→ **Task objective**
Exact copy, pictures omitted: the line holding "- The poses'" and every line after it down to the end of the entries.

→ **Provided data**

┏━━

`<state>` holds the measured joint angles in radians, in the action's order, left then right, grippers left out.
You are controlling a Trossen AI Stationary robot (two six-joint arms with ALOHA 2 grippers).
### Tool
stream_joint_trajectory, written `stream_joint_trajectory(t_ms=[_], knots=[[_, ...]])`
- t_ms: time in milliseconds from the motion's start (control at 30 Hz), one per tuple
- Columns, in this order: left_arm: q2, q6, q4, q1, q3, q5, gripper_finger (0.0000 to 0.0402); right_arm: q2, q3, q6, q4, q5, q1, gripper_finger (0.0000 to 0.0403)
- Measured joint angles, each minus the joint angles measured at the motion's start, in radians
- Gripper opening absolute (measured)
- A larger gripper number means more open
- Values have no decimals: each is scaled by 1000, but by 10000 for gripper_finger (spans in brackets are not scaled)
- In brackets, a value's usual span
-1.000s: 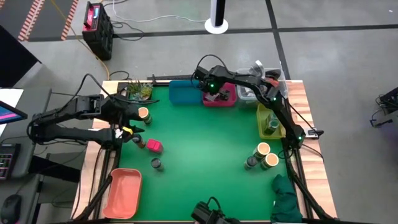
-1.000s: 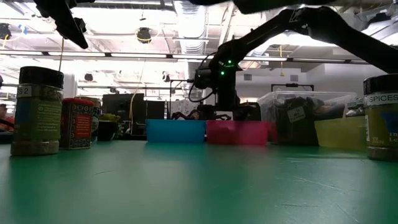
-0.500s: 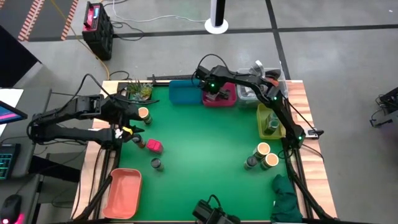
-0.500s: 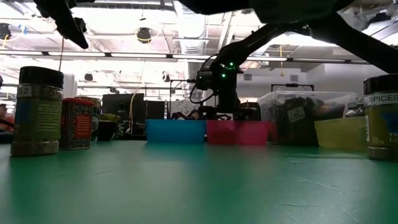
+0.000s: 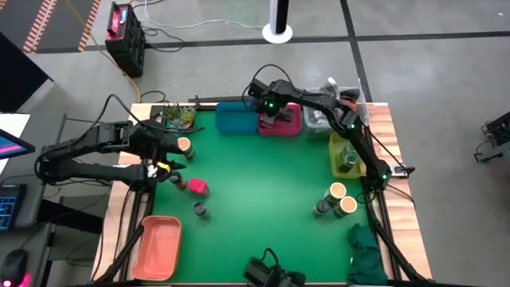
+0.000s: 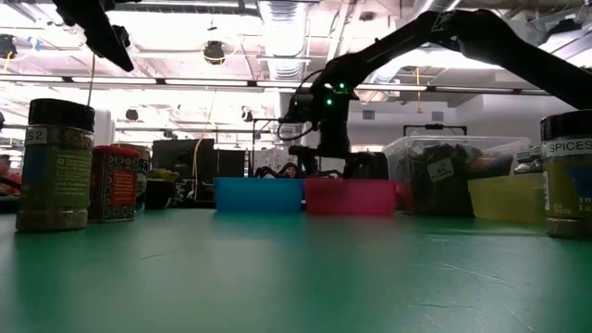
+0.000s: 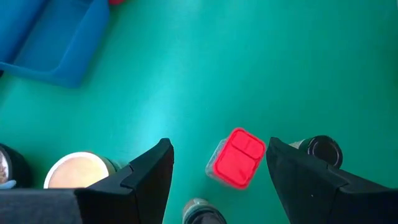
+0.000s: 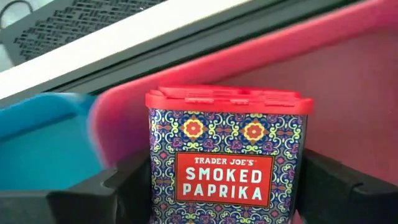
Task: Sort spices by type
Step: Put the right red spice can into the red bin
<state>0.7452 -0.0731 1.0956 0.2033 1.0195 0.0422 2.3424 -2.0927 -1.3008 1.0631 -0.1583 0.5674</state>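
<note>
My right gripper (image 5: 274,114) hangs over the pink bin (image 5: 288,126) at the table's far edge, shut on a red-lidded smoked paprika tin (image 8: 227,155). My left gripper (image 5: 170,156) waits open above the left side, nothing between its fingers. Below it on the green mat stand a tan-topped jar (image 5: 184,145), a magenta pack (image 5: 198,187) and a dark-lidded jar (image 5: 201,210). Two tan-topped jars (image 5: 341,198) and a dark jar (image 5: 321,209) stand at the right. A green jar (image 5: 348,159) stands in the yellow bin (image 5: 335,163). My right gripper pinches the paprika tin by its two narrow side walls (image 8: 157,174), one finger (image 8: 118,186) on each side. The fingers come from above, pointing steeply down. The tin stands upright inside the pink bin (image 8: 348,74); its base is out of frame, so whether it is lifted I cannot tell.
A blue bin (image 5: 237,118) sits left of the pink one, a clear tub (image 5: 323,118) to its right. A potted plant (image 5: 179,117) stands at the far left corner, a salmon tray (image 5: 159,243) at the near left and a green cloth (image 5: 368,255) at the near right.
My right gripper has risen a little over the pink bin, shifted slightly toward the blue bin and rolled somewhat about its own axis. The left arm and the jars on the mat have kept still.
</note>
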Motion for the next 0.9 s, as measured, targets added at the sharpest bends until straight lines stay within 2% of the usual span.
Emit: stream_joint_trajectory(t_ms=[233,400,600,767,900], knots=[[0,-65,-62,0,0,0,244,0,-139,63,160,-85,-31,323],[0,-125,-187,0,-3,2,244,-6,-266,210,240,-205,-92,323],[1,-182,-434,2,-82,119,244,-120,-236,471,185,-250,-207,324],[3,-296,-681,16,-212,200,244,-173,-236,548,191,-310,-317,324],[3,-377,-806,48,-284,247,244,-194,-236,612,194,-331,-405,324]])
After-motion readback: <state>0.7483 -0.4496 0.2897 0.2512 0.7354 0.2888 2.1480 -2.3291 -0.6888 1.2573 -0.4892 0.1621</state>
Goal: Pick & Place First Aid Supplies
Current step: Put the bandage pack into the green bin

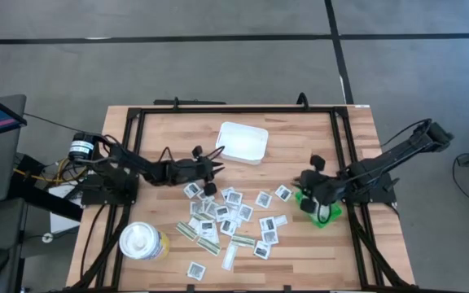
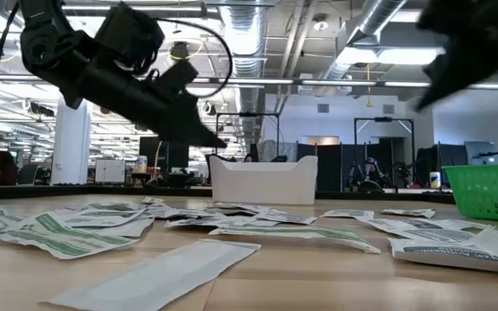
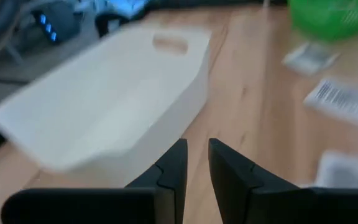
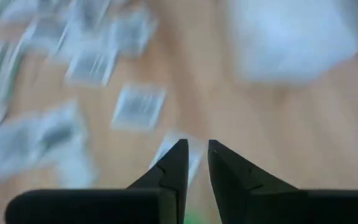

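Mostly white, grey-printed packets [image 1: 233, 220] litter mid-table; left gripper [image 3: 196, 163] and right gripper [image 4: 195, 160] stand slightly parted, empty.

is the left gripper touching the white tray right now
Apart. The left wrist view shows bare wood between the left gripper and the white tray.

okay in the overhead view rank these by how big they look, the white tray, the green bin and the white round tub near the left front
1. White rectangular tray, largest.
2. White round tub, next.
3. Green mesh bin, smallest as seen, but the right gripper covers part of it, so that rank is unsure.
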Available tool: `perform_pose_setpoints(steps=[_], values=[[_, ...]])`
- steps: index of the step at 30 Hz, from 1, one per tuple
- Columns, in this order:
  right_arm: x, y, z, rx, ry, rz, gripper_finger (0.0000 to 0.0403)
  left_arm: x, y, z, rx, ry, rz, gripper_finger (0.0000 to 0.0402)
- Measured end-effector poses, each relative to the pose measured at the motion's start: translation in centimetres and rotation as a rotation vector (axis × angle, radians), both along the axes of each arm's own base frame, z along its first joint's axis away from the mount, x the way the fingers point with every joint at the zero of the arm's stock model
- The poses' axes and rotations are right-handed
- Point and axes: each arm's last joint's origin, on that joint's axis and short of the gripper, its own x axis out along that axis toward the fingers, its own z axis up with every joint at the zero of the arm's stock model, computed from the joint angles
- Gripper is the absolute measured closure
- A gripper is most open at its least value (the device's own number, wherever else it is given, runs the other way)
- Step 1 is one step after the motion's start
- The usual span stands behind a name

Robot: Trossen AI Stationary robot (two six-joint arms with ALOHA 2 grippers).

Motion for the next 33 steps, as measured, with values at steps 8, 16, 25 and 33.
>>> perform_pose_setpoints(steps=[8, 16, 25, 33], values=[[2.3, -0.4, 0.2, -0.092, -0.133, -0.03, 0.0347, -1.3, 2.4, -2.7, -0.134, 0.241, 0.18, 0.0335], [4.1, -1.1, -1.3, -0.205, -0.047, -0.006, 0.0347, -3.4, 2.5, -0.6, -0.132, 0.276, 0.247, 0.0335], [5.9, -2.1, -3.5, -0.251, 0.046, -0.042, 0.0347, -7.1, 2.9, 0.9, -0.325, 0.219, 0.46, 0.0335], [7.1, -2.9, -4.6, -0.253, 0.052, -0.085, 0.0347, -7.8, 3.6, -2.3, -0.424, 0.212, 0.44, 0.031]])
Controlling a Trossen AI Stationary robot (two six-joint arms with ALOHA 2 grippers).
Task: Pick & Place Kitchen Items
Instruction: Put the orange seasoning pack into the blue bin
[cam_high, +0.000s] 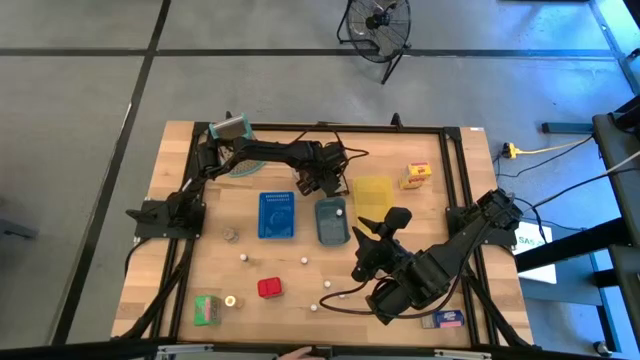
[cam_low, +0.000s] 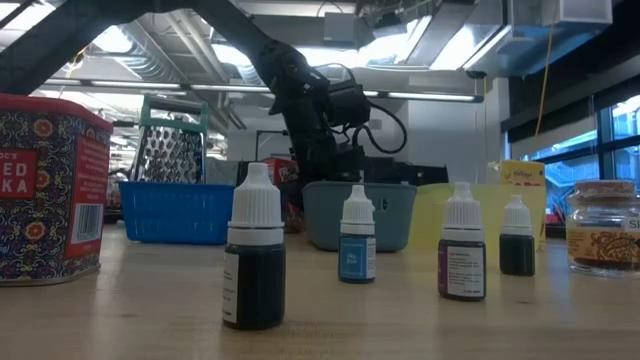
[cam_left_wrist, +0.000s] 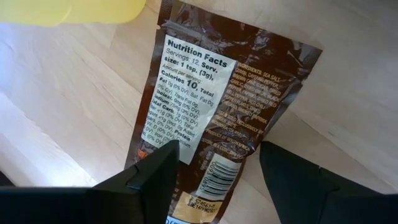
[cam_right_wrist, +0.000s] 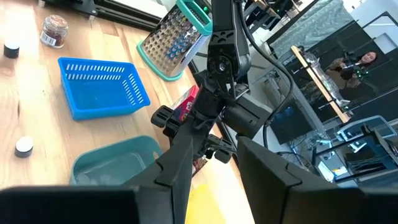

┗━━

→ **Your solution**
- The poses' axes and rotations are right-handed
- Point and axes: each arm's last joint's origin, on that joint's axis and short of the gripper, its own x axis out along that axis toward the fingers, its own z axis up with every joint at the zero of the arm's stock model, computed from the joint angles
- Gripper is the absolute measured closure
- A gripper is most open at its least value (the device's own number, wherever else it is given, runs the other way)
- Step 1 is one step after the motion's start
- The usual span stands behind a name

Robot: Trossen AI Stationary robot (two six-joint arms with ALOHA 2 grippers).

Motion for the next 33 steps, as measured, with values at steps 8, 16, 25 and 33.
>>> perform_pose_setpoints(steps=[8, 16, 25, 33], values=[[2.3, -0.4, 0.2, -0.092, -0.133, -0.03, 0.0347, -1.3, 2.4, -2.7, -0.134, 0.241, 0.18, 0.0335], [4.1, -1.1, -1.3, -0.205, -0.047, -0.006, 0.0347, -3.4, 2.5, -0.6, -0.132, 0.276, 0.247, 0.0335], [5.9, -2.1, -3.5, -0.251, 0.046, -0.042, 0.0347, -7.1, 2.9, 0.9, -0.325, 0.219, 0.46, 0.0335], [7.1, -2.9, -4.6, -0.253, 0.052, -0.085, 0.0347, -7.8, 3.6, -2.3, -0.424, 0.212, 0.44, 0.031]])
Controlling a Trossen AI Stationary robot (two six-joint arms with ALOHA 2 grippers).
Task: Pick & Place Kitchen Items
Instruction: Put the orange seasoning pack into the blue bin
[cam_high, +0.000s] 
[cam_low, +0.000s] 
[cam_left_wrist, +0.000s] 
[cam_right_wrist, +0.000s] 

What was produced is the complete output.